§ **Prompt**
Copy each line of the entries that contains the word "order".

§ **Data shown**
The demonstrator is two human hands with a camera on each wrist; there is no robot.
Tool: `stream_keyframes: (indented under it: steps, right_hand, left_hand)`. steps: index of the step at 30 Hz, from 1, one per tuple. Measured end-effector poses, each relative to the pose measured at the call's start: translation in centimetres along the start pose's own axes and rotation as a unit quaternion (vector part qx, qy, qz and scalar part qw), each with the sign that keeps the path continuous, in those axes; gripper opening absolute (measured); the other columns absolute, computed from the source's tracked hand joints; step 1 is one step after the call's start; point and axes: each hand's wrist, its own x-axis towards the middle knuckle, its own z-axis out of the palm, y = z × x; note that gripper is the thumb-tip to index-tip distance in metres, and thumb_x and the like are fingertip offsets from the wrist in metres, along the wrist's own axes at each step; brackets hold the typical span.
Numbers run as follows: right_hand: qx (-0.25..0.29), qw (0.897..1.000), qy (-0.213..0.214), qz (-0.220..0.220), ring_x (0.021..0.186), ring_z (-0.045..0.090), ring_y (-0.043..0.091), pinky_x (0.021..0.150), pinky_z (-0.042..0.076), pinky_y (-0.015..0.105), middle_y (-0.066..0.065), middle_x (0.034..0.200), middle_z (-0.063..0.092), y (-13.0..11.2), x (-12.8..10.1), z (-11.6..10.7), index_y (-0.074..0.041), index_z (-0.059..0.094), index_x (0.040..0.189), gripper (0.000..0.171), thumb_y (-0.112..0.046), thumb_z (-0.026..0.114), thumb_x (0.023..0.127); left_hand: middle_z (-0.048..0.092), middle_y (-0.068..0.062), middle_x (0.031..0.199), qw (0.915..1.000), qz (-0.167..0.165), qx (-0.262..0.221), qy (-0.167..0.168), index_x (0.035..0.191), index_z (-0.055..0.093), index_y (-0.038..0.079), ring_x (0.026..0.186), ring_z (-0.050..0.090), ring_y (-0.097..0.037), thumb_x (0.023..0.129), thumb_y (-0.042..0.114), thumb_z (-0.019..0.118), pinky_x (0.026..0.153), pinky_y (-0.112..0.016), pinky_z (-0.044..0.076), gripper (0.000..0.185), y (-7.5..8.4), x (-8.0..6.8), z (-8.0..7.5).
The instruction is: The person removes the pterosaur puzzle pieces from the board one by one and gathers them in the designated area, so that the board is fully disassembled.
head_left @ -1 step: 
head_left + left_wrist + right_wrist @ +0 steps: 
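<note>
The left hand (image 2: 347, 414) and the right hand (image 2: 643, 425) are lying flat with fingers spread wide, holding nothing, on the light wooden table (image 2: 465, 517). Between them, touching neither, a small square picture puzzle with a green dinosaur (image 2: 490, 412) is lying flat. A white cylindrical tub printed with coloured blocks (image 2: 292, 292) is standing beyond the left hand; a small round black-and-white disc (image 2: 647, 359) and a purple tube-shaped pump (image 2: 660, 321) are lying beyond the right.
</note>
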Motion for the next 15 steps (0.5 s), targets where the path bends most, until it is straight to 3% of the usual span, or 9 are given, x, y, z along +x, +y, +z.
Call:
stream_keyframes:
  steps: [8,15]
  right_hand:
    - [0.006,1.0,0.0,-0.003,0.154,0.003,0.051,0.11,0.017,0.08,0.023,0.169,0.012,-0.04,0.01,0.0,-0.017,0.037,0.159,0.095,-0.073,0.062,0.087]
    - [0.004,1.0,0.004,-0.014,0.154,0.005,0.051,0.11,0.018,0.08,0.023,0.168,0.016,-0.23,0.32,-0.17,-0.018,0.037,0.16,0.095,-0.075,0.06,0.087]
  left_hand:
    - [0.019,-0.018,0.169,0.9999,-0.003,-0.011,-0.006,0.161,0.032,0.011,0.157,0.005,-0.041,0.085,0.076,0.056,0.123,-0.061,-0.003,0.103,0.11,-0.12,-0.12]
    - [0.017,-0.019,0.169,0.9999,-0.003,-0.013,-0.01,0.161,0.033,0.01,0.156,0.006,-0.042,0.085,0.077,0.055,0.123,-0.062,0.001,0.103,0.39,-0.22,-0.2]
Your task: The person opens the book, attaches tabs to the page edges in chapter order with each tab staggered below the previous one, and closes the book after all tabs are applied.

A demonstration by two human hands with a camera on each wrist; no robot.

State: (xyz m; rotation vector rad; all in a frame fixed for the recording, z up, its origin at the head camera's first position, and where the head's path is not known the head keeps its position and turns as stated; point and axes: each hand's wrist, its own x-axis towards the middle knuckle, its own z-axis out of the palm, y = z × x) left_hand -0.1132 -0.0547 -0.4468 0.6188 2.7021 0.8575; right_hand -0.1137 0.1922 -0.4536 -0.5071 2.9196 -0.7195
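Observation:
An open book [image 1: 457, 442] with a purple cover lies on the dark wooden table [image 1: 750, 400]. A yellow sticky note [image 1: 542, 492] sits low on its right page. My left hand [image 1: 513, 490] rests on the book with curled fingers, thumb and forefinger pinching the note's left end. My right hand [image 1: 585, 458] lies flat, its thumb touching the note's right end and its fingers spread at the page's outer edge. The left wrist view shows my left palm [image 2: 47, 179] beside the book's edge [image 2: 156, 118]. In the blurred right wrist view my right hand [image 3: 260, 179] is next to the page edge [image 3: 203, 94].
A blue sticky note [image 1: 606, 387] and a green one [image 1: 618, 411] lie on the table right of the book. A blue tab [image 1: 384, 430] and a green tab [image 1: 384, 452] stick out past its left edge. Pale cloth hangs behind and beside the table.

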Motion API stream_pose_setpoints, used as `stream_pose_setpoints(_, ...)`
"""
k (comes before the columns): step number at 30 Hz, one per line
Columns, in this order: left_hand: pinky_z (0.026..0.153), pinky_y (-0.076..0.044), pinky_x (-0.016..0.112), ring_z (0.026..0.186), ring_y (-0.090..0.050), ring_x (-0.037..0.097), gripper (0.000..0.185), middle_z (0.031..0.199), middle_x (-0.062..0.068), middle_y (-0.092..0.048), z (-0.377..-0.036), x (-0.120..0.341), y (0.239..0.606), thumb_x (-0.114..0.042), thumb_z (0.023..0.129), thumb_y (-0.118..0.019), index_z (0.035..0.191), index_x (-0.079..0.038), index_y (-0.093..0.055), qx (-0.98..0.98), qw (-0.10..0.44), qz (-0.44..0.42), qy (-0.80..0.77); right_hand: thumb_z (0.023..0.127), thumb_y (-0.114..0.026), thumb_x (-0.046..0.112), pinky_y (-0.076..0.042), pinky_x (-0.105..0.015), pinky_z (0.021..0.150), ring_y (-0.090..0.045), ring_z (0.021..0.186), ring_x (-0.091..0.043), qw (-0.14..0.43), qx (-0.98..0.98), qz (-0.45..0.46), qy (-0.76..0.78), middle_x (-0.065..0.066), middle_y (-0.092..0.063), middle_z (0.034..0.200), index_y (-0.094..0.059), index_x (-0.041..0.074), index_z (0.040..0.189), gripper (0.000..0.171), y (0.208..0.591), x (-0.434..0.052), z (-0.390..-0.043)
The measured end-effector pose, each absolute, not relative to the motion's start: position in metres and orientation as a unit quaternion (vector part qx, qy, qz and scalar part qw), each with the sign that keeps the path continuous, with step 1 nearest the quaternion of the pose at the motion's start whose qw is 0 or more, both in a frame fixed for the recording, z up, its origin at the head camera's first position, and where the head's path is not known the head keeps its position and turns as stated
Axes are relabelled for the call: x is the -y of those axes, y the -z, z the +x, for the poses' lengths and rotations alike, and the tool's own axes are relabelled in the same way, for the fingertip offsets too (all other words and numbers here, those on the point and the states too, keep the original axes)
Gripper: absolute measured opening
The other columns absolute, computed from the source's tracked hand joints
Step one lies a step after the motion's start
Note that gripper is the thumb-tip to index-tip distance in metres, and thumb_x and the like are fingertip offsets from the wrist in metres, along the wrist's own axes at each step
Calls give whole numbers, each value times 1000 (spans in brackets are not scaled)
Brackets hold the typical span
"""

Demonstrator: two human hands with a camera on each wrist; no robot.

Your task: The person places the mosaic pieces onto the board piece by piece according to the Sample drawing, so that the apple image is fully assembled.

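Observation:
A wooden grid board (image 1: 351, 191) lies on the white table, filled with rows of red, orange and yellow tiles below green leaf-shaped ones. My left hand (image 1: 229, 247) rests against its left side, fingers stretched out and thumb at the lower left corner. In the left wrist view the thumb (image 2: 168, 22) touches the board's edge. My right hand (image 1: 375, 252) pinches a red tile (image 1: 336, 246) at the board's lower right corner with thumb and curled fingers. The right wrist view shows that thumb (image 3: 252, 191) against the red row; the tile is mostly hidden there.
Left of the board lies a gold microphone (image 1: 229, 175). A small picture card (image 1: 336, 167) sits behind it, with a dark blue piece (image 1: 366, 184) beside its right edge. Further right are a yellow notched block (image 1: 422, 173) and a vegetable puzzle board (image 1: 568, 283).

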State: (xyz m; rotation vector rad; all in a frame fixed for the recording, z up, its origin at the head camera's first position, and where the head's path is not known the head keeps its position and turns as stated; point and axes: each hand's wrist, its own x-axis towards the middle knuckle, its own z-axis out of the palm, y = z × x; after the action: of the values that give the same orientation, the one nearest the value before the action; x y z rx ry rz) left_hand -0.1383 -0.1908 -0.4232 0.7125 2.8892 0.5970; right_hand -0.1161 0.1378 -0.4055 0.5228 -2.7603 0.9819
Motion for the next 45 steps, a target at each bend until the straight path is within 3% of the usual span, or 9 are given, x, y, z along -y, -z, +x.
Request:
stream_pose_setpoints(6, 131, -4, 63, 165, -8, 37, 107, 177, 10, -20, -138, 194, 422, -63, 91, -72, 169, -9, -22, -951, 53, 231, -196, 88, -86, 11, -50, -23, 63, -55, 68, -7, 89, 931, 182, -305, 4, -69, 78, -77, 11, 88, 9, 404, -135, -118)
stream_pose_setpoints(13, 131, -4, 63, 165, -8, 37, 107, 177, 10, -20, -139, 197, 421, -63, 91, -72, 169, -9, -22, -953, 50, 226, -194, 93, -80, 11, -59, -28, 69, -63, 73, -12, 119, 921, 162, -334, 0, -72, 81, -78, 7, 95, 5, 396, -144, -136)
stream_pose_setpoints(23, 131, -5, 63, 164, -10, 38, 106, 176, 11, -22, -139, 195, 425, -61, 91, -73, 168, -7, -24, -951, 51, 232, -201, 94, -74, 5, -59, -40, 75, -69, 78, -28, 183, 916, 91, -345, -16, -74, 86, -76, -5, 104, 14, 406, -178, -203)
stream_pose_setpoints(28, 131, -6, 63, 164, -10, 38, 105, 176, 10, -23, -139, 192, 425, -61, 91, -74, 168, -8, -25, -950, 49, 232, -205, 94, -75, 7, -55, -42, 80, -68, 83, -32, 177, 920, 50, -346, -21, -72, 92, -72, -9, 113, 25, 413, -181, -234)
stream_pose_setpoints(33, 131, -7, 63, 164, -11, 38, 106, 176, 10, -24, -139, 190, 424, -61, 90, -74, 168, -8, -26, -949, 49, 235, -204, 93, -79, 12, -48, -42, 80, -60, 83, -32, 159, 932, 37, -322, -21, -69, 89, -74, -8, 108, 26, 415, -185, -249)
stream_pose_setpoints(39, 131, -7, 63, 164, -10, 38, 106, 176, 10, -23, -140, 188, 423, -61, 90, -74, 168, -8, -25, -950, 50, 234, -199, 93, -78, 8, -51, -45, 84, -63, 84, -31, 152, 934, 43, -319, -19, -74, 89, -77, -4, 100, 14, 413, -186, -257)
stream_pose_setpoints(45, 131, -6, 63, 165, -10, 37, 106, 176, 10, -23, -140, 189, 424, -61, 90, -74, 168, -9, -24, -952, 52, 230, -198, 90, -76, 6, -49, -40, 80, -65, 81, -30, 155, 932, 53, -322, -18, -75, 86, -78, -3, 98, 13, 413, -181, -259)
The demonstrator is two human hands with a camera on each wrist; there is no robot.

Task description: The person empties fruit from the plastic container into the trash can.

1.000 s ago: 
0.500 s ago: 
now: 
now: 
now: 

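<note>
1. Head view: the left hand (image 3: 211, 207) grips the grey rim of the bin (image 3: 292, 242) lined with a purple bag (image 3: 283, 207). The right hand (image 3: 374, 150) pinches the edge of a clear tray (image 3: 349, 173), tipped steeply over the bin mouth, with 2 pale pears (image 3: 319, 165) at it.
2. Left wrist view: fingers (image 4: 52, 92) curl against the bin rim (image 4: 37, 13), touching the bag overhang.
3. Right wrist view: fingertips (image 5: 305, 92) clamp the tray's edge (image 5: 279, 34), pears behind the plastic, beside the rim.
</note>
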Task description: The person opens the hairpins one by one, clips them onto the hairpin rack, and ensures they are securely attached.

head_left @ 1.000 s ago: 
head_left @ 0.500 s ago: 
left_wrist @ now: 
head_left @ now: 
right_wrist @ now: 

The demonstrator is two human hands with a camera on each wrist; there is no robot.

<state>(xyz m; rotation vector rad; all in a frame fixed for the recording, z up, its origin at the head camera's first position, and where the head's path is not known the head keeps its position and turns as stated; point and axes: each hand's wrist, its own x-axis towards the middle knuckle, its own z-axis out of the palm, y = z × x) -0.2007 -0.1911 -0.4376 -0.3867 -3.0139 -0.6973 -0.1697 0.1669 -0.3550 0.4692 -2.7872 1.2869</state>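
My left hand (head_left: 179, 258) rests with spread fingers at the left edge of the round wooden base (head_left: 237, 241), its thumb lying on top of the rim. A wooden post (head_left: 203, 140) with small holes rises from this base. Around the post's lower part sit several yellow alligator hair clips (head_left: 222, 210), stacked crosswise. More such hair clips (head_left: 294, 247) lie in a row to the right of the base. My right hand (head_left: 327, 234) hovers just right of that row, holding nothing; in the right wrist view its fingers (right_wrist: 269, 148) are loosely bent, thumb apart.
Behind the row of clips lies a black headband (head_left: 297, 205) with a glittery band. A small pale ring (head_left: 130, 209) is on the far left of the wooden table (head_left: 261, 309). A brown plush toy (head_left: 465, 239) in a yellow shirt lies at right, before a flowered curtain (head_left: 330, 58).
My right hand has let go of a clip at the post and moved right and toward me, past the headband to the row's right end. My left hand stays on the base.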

§ **Problem solution**
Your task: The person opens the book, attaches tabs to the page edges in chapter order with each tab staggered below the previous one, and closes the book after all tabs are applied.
Columns, in this order: left_hand: pinky_z (0.026..0.153), pinky_y (-0.076..0.044), pinky_x (-0.016..0.112), ring_z (0.026..0.186), ring_y (-0.090..0.050), ring_x (-0.037..0.097), gripper (0.000..0.185), middle_z (0.031..0.199), middle_x (-0.062..0.068), middle_y (-0.092..0.048), z (-0.377..-0.036), x (-0.120..0.341), y (0.239..0.606), thumb_x (-0.114..0.042), thumb_z (0.023..0.129), thumb_y (-0.118..0.019), index_z (0.035..0.191), index_x (-0.079..0.038), index_y (-0.093..0.055), qx (-0.98..0.98), qw (-0.10..0.44), qz (-0.44..0.42), qy (-0.80..0.77); right_hand: thumb_z (0.023..0.127), thumb_y (-0.114..0.026), thumb_x (-0.046..0.112), pinky_y (-0.076..0.042), pinky_x (-0.105..0.015), pinky_z (0.021..0.150), ring_y (-0.090..0.045), ring_z (0.021..0.186), ring_x (-0.091..0.043), qw (-0.14..0.43), qx (-0.98..0.98), qz (-0.45..0.46), qy (-0.76..0.78), middle_x (-0.065..0.066), middle_y (-0.092..0.063), middle_z (0.034..0.200), index_y (-0.094..0.059), index_x (-0.041..0.074), index_z (0.040..0.189), gripper (0.000..0.171), y (0.208..0.591), x (-0.434..0.052), z (-0.390..-0.043)

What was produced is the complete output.